(TASK DESCRIPTION):
Print nothing but the lines below starting at the line that holds "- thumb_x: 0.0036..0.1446" and ending at the line that holds "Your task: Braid", including both, each exactly as written.

(AVAILABLE DATA):

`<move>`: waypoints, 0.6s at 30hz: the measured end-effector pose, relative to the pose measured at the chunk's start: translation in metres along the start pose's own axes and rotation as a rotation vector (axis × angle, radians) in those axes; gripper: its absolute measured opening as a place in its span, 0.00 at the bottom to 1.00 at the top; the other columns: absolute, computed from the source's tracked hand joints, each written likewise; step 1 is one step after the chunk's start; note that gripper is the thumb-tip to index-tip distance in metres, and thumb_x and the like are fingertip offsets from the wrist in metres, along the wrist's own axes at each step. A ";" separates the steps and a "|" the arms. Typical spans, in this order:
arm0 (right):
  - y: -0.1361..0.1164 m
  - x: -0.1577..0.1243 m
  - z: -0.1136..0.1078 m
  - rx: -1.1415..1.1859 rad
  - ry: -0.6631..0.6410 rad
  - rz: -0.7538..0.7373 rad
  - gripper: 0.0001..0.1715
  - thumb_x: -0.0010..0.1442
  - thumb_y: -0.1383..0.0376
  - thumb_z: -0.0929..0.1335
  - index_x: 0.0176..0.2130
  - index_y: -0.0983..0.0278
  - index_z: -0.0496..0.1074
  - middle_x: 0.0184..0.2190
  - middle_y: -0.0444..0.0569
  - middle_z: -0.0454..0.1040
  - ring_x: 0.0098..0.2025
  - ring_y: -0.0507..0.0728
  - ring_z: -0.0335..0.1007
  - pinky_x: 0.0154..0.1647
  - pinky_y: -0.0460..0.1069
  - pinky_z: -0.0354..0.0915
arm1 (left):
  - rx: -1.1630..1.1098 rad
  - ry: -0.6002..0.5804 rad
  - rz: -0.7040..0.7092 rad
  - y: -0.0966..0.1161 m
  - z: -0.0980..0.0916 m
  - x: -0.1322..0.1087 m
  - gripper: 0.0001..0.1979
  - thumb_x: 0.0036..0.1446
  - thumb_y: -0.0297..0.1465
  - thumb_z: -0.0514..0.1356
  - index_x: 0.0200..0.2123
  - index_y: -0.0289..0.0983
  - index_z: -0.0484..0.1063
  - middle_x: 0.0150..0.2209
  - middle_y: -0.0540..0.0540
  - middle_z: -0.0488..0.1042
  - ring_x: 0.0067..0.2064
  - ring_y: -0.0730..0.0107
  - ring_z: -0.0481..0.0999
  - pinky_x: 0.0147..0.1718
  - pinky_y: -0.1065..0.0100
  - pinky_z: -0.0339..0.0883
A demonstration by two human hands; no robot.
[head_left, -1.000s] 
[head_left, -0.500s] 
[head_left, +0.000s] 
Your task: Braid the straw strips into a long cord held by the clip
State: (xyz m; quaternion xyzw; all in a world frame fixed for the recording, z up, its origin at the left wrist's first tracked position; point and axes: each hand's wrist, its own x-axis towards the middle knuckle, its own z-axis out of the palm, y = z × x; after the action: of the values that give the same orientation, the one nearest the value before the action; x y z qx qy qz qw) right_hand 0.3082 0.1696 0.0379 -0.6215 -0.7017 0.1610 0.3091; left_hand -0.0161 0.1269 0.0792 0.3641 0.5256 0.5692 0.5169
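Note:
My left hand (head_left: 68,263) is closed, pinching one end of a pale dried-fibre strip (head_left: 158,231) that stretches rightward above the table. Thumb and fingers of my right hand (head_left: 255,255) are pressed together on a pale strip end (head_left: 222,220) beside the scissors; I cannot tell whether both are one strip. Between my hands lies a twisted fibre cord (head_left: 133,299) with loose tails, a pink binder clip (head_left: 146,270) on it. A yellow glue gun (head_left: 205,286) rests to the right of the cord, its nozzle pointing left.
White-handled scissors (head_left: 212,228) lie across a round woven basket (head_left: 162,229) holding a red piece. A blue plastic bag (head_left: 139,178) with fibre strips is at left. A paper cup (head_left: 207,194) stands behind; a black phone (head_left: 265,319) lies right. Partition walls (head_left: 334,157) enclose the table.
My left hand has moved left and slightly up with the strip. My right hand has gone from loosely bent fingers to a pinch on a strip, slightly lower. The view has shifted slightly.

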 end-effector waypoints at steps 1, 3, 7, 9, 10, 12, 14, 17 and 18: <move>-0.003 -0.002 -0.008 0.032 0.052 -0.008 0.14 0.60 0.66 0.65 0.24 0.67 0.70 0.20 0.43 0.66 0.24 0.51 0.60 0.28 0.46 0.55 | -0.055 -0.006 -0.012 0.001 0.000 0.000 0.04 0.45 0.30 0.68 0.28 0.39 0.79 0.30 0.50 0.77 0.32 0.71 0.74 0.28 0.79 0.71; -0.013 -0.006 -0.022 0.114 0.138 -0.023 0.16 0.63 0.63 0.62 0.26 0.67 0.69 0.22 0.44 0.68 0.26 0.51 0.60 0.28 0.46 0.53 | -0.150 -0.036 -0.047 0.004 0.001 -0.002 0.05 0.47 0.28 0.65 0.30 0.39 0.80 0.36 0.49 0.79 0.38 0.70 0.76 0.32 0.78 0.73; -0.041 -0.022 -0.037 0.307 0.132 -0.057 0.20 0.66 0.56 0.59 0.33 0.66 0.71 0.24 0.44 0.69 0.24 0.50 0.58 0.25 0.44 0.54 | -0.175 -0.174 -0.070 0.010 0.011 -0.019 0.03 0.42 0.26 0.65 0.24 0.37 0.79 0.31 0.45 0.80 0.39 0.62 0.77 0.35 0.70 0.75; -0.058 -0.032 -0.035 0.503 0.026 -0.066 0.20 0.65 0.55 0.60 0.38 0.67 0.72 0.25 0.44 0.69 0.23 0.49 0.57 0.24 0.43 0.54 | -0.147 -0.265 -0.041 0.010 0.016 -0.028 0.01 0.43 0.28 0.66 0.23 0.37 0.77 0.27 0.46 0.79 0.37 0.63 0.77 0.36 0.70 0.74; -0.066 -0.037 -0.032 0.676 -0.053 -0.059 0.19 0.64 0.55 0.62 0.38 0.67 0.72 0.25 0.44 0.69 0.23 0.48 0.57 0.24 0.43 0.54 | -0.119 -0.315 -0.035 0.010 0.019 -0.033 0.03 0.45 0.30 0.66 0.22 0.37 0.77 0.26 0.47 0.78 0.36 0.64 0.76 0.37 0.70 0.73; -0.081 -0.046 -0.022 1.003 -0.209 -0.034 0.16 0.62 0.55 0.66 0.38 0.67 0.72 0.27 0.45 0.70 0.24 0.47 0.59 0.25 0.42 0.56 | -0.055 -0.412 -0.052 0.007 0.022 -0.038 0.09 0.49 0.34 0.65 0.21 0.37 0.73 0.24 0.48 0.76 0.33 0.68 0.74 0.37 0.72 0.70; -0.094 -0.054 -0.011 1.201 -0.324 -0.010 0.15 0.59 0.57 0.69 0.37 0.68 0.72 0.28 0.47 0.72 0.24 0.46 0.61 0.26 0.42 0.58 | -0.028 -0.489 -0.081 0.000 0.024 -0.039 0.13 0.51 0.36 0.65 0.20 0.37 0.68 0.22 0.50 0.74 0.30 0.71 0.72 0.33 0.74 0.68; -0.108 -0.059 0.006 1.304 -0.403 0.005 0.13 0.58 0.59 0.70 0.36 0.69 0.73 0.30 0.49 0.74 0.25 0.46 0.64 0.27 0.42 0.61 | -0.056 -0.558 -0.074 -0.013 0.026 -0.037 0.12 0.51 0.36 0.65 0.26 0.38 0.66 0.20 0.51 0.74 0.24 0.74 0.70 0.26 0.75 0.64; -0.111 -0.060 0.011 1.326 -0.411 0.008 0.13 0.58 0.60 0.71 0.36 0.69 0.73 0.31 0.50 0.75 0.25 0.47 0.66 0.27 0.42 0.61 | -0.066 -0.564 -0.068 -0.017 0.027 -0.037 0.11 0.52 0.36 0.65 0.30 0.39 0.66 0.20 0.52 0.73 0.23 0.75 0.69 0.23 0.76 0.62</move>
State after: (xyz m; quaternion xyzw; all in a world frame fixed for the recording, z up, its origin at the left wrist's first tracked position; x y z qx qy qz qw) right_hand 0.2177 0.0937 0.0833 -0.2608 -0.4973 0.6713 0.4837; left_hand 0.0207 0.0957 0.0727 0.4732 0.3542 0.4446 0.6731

(OUTPUT OF THE EXERCISE):
  - thumb_x: 0.0036..0.1446
  - thumb_y: -0.0297..0.1465
  - thumb_z: -0.0514..0.1356
  - index_x: 0.0200..0.2123
  - index_y: -0.0289..0.0983
  - index_z: -0.0484..0.1063
  - middle_x: 0.0150..0.2209
  - middle_y: -0.0540..0.0540
  - middle_z: -0.0488..0.1042
  - ring_x: 0.0067..0.2064
  - ring_y: -0.0730..0.0107
  - ring_z: -0.0481..0.0999
  - pinky_x: 0.0147..0.1718
  - pinky_y: -0.1065..0.0100
  - pinky_z: -0.0339..0.0883
A demonstration by two human hands; no robot.
[head_left, -1.000s] 
[head_left, -0.500s] 
[head_left, +0.000s] 
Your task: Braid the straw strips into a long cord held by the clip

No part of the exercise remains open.